V.                     La décision de la Direction générale de l'environnement du 28 octobre 2022 de constatant l'absence de forêt est confirmée.

VI.                    Un émolument de justice de 3'000 (trois mille) francs est mis à la charge de A.________ et B.________, solidairement entre elles.

VII.                  Un émolument de justice de 1'000 (mille) francs est mis à la charge de F.________.

VIII.                 A.________ et B.________, solidairement entre elles, verseront à la Commune de Pully une indemnité de 3'000 francs à titre de dépens.


 

IX.                    A.________ et B.________, solidairement entre elles, verseront à F.________ une indemnité de 3'000 francs à titre de dépens.

Lausanne, le 11 septembre 2023

 

Le président:                                                                                            Le greffier:


                                                                                                                 

Le présent arrêt est communiqué aux destinataires de l'avis d'envoi ci-joint ainsi qu’à l’Office fédéral de l'environnement (OFEV).

Il peut faire l'objet, dans les trente jours suivant sa notification, d'un recours au Tribunal fédéral (Tribunal fédéral suisse, 1000 Lausanne 14).
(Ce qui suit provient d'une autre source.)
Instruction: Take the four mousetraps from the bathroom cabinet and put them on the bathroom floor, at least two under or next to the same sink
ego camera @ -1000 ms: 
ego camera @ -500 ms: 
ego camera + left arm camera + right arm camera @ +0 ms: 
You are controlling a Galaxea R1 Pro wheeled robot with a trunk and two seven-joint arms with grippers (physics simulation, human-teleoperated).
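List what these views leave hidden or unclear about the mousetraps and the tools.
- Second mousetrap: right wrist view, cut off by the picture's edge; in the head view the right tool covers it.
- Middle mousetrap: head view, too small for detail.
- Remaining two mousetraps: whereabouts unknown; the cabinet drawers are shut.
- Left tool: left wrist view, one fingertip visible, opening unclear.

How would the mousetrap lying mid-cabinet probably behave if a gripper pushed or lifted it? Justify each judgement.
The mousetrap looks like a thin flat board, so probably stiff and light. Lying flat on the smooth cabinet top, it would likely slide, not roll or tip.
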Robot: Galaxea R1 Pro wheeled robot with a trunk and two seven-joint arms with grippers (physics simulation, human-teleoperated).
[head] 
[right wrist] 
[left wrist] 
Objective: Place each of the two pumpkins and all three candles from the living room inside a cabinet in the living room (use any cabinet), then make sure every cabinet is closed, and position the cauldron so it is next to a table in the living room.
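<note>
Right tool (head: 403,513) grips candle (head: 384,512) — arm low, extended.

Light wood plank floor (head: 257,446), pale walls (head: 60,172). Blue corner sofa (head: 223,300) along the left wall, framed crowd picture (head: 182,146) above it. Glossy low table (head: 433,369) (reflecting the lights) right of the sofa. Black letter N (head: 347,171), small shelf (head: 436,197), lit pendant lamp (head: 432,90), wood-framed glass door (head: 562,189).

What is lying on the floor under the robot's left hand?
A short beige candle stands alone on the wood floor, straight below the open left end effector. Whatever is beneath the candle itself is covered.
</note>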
Le recours en matière de droit public s'exerce aux conditions des articles 82 ss de la loi du 17 juin 2005 sur le Tribunal fédéral (LTF - RS 173.110), le recours constitutionnel subsidiaire à celles des articles 113 ss LTF. Le mémoire de recours doit être rédigé dans une langue officielle, indiquer les conclusions, les motifs et les moyens de preuve, et être signé. Les motifs doivent exposer succinctement en quoi l’acte attaqué viole le droit. Les pièces invoquées comme moyens de preuve doivent être jointes au mémoire, pour autant qu’elles soient en mains de la partie; il en va de même de la décision attaquée.